What you have to do: Go over the entries and report the lines where the word "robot" occurs.

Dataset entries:
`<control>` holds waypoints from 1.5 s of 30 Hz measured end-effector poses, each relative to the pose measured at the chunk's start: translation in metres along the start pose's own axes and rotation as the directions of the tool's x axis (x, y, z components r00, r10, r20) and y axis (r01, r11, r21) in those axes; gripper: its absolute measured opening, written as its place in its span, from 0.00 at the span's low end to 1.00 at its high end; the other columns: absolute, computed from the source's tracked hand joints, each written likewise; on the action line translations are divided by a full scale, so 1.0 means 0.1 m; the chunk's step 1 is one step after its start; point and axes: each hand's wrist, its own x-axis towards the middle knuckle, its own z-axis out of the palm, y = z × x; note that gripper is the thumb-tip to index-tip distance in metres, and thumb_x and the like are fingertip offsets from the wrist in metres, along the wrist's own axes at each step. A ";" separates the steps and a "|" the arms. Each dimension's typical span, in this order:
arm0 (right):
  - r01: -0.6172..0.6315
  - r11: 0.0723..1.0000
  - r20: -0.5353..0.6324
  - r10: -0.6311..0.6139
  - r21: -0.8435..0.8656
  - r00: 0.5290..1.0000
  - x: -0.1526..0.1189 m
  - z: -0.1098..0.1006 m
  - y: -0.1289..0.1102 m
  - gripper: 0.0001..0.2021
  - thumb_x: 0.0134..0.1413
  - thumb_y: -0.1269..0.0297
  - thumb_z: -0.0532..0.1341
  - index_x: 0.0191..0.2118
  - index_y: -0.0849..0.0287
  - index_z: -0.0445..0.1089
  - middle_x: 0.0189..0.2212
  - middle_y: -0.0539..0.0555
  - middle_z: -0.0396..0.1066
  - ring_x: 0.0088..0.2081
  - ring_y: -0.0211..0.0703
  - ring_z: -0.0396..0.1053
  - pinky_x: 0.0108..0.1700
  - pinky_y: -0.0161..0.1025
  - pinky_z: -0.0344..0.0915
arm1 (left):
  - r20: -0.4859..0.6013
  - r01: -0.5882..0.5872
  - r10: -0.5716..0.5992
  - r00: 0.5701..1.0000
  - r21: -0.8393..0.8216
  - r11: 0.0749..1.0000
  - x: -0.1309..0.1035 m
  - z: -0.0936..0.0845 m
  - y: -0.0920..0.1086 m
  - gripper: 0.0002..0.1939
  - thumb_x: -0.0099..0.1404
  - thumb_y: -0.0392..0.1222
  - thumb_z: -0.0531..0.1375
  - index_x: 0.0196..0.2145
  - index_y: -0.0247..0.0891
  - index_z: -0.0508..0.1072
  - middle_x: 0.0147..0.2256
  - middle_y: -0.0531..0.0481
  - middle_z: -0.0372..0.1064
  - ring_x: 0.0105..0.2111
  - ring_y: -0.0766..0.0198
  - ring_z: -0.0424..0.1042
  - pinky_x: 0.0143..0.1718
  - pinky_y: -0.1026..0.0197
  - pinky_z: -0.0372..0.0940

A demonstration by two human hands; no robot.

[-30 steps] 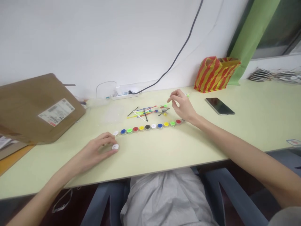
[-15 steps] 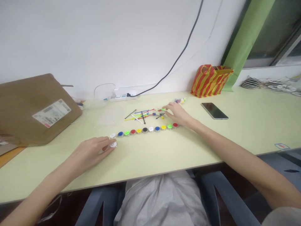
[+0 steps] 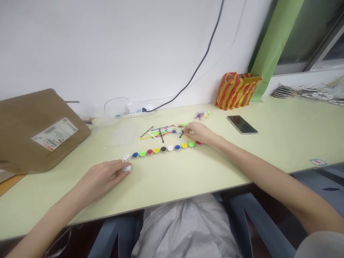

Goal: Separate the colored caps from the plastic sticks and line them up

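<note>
My left hand (image 3: 104, 175) rests on the table with thumb and fingers closed round a small white-topped round piece (image 3: 127, 167) with a clear base. Just behind it begins a row of similar round pieces (image 3: 163, 149) in white, blue, green, red, yellow and black. Beyond that row lies a loose pile of coloured sticks with arrow-like ends (image 3: 160, 133). At the pile's right end, my right hand (image 3: 201, 133) has its fingertips drawn together beside a black stick (image 3: 181, 134). Whatever is between those fingertips, if anything, is hidden.
A cardboard box (image 3: 40, 132) stands at the left, near a clear plastic sheet (image 3: 122, 134). Along the wall sits a power strip (image 3: 137, 111) with a black cable. A striped bag (image 3: 236, 91), a phone (image 3: 242, 124) and a small bundle of coloured parts (image 3: 202, 115) lie rightward.
My right hand has come slightly nearer, and its fingers have closed among the small pieces at the pile's right end. My left hand still holds the white-topped piece. The view has shifted slightly.
</note>
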 end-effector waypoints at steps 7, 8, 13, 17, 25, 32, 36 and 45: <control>-0.041 0.999 0.023 0.041 0.008 0.999 -0.01 0.01 0.04 0.09 0.65 0.66 0.60 0.46 0.59 0.76 0.41 0.58 0.76 0.39 0.46 0.71 0.39 0.37 0.60 | -0.006 0.006 -0.006 1.000 -0.031 0.999 0.01 0.01 -0.01 0.21 0.71 0.60 0.51 0.39 0.45 0.77 0.31 0.51 0.73 0.30 0.58 0.73 0.32 0.61 0.60; -0.037 0.999 0.036 0.037 0.002 0.999 -0.01 0.02 0.05 0.09 0.64 0.65 0.60 0.46 0.59 0.76 0.41 0.58 0.76 0.39 0.46 0.71 0.39 0.37 0.60 | -0.004 0.006 -0.007 1.000 -0.033 0.999 0.01 0.01 -0.02 0.20 0.71 0.59 0.52 0.38 0.44 0.76 0.30 0.51 0.73 0.30 0.58 0.72 0.32 0.61 0.60; -0.012 0.999 0.056 0.014 -0.032 0.998 0.01 0.07 0.12 0.11 0.62 0.67 0.61 0.48 0.58 0.76 0.41 0.57 0.76 0.39 0.46 0.71 0.38 0.37 0.60 | -0.007 0.021 -0.022 1.000 -0.036 0.999 0.01 0.00 -0.02 0.20 0.71 0.60 0.52 0.34 0.44 0.74 0.29 0.51 0.72 0.28 0.58 0.71 0.31 0.61 0.58; -0.020 0.999 0.029 0.021 -0.046 0.999 0.03 0.06 0.16 0.11 0.61 0.70 0.60 0.48 0.57 0.76 0.42 0.57 0.77 0.40 0.46 0.72 0.39 0.37 0.60 | 0.004 0.027 -0.027 1.000 -0.030 0.999 0.02 0.01 -0.03 0.21 0.71 0.60 0.51 0.34 0.43 0.73 0.29 0.50 0.73 0.29 0.57 0.71 0.31 0.61 0.58; 0.008 0.995 -0.033 -0.011 -0.095 0.999 0.04 -0.02 0.21 0.14 0.63 0.75 0.57 0.48 0.59 0.77 0.45 0.59 0.75 0.45 0.48 0.71 0.41 0.37 0.60 | 0.030 0.064 -0.064 0.997 -0.002 0.998 0.01 -0.02 -0.07 0.24 0.71 0.63 0.49 0.35 0.43 0.75 0.29 0.49 0.73 0.29 0.57 0.72 0.32 0.60 0.59; -0.038 0.996 -0.130 0.027 -0.082 0.991 0.04 -0.05 0.26 0.14 0.65 0.75 0.55 0.48 0.58 0.76 0.48 0.59 0.73 0.45 0.47 0.70 0.40 0.38 0.59 | -0.014 0.106 -0.106 0.994 -0.011 0.994 0.02 -0.02 -0.10 0.29 0.69 0.63 0.51 0.54 0.45 0.77 0.29 0.50 0.75 0.28 0.56 0.73 0.30 0.61 0.60; -0.093 0.990 -0.206 0.070 -0.105 0.976 0.03 -0.07 0.29 0.16 0.66 0.75 0.51 0.51 0.59 0.74 0.49 0.60 0.71 0.44 0.49 0.69 0.38 0.40 0.58 | -0.130 0.039 -0.034 0.991 0.035 0.999 0.00 -0.05 -0.05 0.29 0.70 0.62 0.50 0.58 0.45 0.75 0.26 0.51 0.74 0.25 0.58 0.72 0.29 0.61 0.58; -0.294 0.956 -0.485 0.259 0.005 0.835 0.02 -0.24 0.44 0.17 0.68 0.71 0.47 0.54 0.60 0.69 0.49 0.63 0.69 0.43 0.51 0.69 0.41 0.42 0.60 | -0.393 -0.133 0.162 0.905 0.101 0.986 0.36 -0.22 0.36 0.22 0.74 0.53 0.48 0.43 0.42 0.80 0.26 0.50 0.76 0.24 0.62 0.71 0.30 0.60 0.58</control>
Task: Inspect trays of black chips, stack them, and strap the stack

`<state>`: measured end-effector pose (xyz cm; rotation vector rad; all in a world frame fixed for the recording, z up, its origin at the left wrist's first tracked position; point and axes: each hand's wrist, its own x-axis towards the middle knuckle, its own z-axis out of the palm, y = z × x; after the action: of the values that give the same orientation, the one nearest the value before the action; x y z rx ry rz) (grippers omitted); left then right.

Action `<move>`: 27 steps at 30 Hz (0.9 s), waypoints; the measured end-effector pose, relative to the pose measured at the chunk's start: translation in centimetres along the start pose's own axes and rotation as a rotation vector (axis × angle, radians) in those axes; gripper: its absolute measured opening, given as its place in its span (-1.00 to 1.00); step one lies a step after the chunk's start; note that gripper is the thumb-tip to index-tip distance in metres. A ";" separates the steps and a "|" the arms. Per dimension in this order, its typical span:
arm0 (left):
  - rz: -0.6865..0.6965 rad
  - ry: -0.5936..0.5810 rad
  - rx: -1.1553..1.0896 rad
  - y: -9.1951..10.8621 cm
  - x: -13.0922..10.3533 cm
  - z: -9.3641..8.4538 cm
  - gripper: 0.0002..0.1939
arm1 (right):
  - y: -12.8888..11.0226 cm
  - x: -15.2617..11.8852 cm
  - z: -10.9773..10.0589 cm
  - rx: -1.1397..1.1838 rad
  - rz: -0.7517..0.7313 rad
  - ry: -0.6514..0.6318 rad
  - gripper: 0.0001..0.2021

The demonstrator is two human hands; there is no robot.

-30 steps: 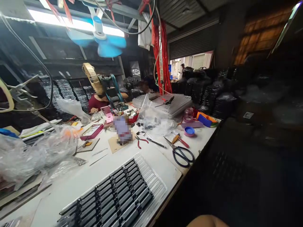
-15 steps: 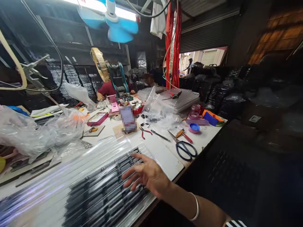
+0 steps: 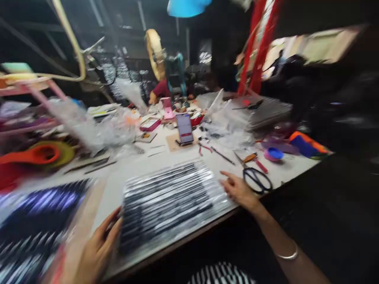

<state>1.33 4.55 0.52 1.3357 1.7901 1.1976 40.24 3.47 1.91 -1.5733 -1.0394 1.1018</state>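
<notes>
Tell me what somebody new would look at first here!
Probably the clear ribbed tray of dark strips on the white table, with the left hand at its left edge and the right hand by its right end. Next, perhaps, the bright red strands hanging at upper right.

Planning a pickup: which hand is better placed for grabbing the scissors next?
Right, probably: the right hand is close beside the scissors, while the left hand is at the left edge of the tray.
</notes>
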 end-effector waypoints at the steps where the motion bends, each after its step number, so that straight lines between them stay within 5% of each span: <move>1: -0.012 -0.048 0.034 -0.4 0.0 0.1 -0.35 | 0.5 0.2 -0.3 -0.044 -0.003 0.016 -0.37; 4: 0.075 -0.140 0.138 -1.1 0.7 0.7 -0.40 | 1.8 1.6 -0.6 -0.196 -0.052 0.007 -0.41; 11: 0.206 -0.162 0.505 0.5 1.3 2.7 -0.49 | 1.7 3.6 2.0 -0.951 -0.619 -0.084 -0.54; 15: 0.217 -0.195 0.672 0.8 0.9 3.1 -0.36 | 1.4 3.6 4.1 -1.195 -0.671 -0.163 -0.54; 18: 0.193 -0.220 0.433 0.4 1.4 2.7 -0.41 | 1.4 4.3 4.5 -1.065 -0.626 -0.228 -0.55; 22: 0.083 -0.171 -0.015 0.6 1.6 1.7 -0.49 | 0.8 5.3 3.6 -0.606 -0.577 -0.268 -0.59; 27: 0.126 -0.093 0.033 1.8 0.3 0.8 -0.54 | -1.0 3.5 2.4 -0.273 -0.455 -0.168 -0.65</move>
<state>2.63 5.20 1.87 1.5173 1.6888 1.1557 38.69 7.53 1.81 -1.3638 -1.6234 0.8088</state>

Answer to the exercise:
A demonstration by two human hands; no robot.
The demonstrator is two human hands; there is no robot.

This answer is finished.